Os novos dispositivos de inclusão social montados em todo o país em nível da assistência municipal, estadual e federal, considerados como ágeis e flexíveis pelo poder público, visam à montagem de um sistema de controle eficaz, utilizando instrumentos que propõem a formação de redes sociais de atenção.

Relacionados pelas autoridades com a assistência prevista no Estatuto da Criança e do Adolescente (ECA), tais mecanismos, uma vez acessados pretendem desencadear ações rápidas para a criança, para o jovem e família em conflito ou em possível conflito com a lei. Consideradas medidas de proteção, palavras como participação, sensibilização, parceria, coletivização e rede aparecem em todos os documentos para tentar dar conta da expressão da complexidade do trabalho de Assistência. Que efeitos têm sido gerados? Quais os paradoxos das práticas e inclusão em um país tão desigual? Que possibilidades e limites abrigam nossas práticas?

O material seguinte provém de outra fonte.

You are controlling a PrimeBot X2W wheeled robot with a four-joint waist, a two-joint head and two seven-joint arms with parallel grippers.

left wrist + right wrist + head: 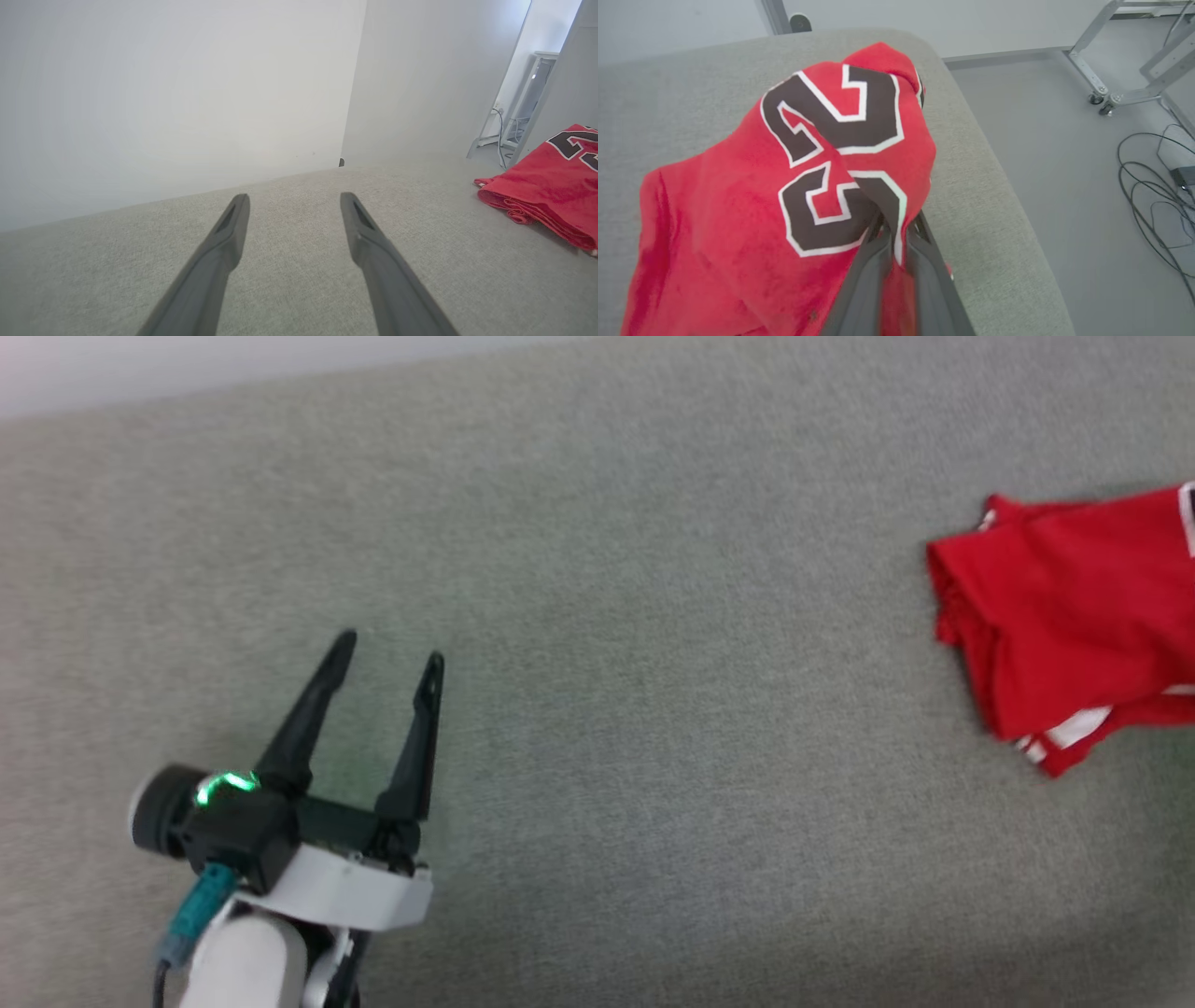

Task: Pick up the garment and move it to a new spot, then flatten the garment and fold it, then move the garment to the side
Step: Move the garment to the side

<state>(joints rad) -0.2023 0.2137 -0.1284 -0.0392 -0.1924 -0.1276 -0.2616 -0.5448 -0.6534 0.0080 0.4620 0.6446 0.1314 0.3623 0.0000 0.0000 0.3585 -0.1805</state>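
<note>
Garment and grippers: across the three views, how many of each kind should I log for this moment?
Garments: 1, the red garment.
Grippers: 2, the left gripper, open above the grey surface, and the right gripper, shut on the garment.
Total: 3

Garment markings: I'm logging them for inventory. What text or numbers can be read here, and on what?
"2": black, white-outlined digit on the red garment, right wrist view.
Second digit beside it: creased, pinched by the right hand, unreadable.
Left wrist view: digits cut off at the edge, unreadable.
No other text.
</note>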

Este é o desafio de Políticas Públicas e Assistência Social. Diálogos com as práticas psicológicas que, sem dúvida, de forma corajosa aborda a questão por múltiplas entradas entre elas a sócio-histórica, a ético-política, a psicanalítica, a antropológica, nos abrindo espaços para a construção de arranjos na composição de uma clínica ampliada transdisciplinar.

Resistir, na atualidade, não se restringe ao enfrentamento do poder territorializado por uma dialética de oposição; resistir é interferir na criação de territórios de experiências que possam gerar outros modos de subjetivação.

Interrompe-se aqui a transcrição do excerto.